Current distribution

Current distribution is affected by geometry, coatings, anode placement, water depth, mud burial, shielding, tidal exposure, and structural continuity.

Field Application

Marine CP surveys may include underwater potential measurements, diver or ROV inspections, anode condition surveys, coating inspections, current output checks, and continuity testing.

Marine anodes should be inspected for consumption, damage, attachment integrity, and remaining life. Impressed current systems should also be checked for power supply output, anode condition, and reference electrode feedback if used.

CP performance should be evaluated by zone. Submerged areas, buried mudline areas, splash zones, and atmospheric zones do not behave the same way.

Common Mistakes

  1. Using soil-based assumptions in seawater.
    Why it is wrong: Seawater conductivity, reference electrodes, anode materials, and current distribution differ from soil applications.
  2. Reporting potentials without reference electrode type.
    Why it is wrong: Marine readings are commonly reported versus silver-silver chloride, which is not numerically interchangeable with CSE.
  3. Ignoring splash-zone corrosion.
    Why it is wrong: CP is most effective where electrolyte contact permits current flow; splash zones may require coating or other controls.
  4. Assuming anodes protect shielded areas.
    Why it is wrong: Geometry, deposits, mud, or structural shielding can block current access.
  5. Ignoring anode attachment condition.
    Why it is wrong: A detached or electrically disconnected anode cannot provide intended protection.

Standards Relevance

This page is educational and does not replace applicable AMPP, NACE, ISO, DNV, ABS, owner, or project-specific requirements.

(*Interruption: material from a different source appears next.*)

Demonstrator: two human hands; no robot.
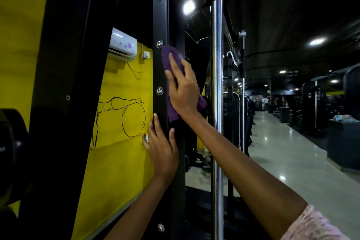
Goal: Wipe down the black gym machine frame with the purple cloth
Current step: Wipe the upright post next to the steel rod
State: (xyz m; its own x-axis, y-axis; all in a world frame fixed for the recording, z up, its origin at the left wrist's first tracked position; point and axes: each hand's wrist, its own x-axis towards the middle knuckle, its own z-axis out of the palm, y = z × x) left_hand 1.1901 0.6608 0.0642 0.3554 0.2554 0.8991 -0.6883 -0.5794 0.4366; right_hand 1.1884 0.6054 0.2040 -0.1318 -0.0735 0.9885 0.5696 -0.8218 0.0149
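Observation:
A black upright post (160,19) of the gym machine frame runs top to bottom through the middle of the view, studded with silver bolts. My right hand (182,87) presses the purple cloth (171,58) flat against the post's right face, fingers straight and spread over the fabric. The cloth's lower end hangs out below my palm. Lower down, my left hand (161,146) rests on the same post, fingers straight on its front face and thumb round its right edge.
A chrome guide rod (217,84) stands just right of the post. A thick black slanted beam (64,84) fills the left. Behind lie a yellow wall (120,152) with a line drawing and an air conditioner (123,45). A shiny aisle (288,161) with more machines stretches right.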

Marine CP requirements depend on structure type, water chemistry, design life, coating system, inspection requirements, and governing standard or classification requirement.

Field Example

A steel dock pile has aluminum anodes installed below the waterline. Underwater potential readings are acceptable near the anodes but less protective near the mudline.

The difference may be caused by current distribution, coating condition, mud shielding, anode placement, or changes in electrolyte conditions near the bottom.

Practice Questions

  1. Which reference electrode is commonly used in seawater CP measurements?
  2. Why are marine potentials not automatically comparable to CSE soil potentials?
  3. What are two common marine galvanic anode materials?
  4. Why can splash zones be difficult to protect by CP alone?
  5. Why should marine structures be evaluated by exposure zone?